How to complete this task - Using the data below, show every line where the word "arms" occurs.

Source data -
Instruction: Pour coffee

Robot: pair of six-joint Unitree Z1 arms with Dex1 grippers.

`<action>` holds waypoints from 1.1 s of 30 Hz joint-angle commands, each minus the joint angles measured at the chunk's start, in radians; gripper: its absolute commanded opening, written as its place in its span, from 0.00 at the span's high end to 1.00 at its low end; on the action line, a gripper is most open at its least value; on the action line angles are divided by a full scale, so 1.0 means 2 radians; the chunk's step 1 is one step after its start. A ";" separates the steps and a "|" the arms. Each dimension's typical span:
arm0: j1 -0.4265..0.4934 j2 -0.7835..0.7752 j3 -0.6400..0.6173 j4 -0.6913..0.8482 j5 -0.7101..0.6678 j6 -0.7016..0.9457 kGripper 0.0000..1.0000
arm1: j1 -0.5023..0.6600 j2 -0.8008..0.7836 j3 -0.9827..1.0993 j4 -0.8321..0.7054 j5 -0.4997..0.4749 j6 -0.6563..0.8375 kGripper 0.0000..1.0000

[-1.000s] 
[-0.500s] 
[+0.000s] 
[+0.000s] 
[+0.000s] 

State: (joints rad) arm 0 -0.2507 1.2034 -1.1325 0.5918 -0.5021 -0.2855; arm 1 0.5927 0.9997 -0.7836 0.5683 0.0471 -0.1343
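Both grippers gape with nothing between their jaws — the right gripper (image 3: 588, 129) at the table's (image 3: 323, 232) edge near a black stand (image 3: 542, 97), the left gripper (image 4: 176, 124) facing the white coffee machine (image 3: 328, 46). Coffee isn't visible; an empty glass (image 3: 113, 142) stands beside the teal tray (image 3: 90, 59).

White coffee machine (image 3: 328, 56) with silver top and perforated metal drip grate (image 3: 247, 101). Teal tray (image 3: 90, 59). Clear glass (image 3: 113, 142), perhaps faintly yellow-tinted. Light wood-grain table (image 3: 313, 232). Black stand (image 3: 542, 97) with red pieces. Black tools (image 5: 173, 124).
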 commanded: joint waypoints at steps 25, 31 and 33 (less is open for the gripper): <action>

Result of this exercise -
Robot: pair of six-joint Unitree Z1 arms with Dex1 grippers.
`<action>` holds waypoints from 1.1 s of 30 Hz joint-angle commands, each minus the joint angles measured at the chunk's start, in radians; gripper: its absolute commanded opening, written as its place in its span, from 0.00 at the span's high end to 1.00 at its low end; on the action line, a gripper is most open at its least value; on the action line angles are divided by a full scale, so 1.0 means 2 radians; the chunk's step 1 is one step after its start. A ";" separates the steps and a "|" the arms. Each dimension's typical span:

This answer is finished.